* What the task asks: Which of the lines below mention the word "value"? Pull each one out.

* Information supplied:
******

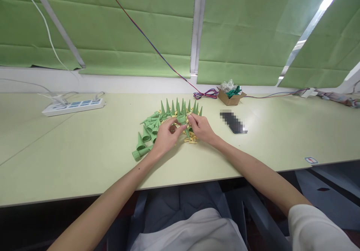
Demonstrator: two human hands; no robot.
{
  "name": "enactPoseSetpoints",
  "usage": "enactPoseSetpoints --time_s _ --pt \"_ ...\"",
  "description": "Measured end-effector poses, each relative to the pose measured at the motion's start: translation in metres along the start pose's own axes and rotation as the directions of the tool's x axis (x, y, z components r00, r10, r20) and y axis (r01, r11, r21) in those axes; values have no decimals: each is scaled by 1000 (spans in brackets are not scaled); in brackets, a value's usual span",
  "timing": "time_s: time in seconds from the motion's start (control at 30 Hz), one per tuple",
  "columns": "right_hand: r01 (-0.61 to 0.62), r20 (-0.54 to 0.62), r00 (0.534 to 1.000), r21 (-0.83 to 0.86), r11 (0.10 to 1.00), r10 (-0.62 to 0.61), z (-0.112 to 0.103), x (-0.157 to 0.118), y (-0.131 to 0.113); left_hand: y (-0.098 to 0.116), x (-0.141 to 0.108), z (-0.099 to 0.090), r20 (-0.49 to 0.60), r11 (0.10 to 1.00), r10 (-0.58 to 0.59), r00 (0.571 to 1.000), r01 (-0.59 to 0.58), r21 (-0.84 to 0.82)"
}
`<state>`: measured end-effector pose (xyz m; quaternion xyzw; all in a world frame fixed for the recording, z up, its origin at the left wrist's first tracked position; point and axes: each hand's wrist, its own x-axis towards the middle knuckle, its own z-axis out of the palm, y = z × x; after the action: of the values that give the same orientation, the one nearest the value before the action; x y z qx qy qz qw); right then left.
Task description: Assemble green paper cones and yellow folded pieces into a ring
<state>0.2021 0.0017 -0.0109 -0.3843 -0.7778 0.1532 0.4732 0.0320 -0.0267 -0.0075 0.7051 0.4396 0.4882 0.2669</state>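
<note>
Between the thumb and fingers of my left hand is a green plastic watering spike, its wide end up and its tip pointing down. My right hand is closed in a pinch beside the rim of that spike; a small yellow piece seems to be at its fingertips, though it is mostly hidden. Loose green spikes lie heaped to the left of my hands. Behind them, a row of green spikes stands with tips up. Small yellow plastic pieces are scattered under and around my hands.
A white power strip lies at the back left. Toward the back right are a small cardboard box with plastic wrap, a coiled red-and-blue cable and a dark, pixelated phone-like object. The table's front edge runs before my lap.
</note>
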Motion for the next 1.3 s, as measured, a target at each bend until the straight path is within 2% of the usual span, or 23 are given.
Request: enactPoseSetpoints --time_s 0.13,0.3,0.43,0.53,0.73,0.83,1.1,1.3 --pt "3 -23 1000 16 1000 -3 1 0 0 -3 0 2 -39 999 43 998 -42 31" --pt "13 -66 998 71 997 -9 2 -2 -1 0 0 1 -61 999 -26 998 23 -48" --pt "13 -90 996 103 995 -4 3 -3 -1 2 0 1 -73 999 -16 997 14 -40" --pt "11 -103 995 126 992 2 3 -4 0 2 0 1 -40 997 -52 998 50 -52" --pt "61 -67 996 107 992 -54 0 -5 -5 3 2 -1 34 939 -201 979 202 -279" --pt "85 -39 996 84 993 -82 0 -5 -8 6 3 -1 91 901 -262 961 277 -333" --pt "133 -25 991 79 988 -131 0 -4 -8 11 2 -1 180 829 -326 928 372 -418" --pt "108 -24 994 98 989 -107 -1 -4 -9 7 4 -1 204 803 -334 920 391 -450"
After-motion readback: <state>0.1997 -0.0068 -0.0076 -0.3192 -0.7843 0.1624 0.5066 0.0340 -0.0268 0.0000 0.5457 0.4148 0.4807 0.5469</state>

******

* Exercise response:
  "description": "Measured end-effector poses, each relative to the pose measured at the motion's start: translation in metres along the start pose's own axes and rotation as the directions of the tool's x axis (x, y, z components r00, r10, r20) and y axis (r01, r11, r21) in those axes; values have no decimals: each is scaled by 1000 (spans in brackets are not scaled); in brackets, a value's usual span",
`<state>`: measured end-effector pose (xyz m; quaternion xyzw; all in a world frame fixed for the recording, z up, its origin at the left wrist's first tracked position; point and axes: each hand's wrist, its own x-axis towards the middle knuckle, its own z-axis out of the palm, y = z × x; after the action: of the values that give the same orientation, the one nearest the value before the action; x y z qx qy qz qw); right then left.

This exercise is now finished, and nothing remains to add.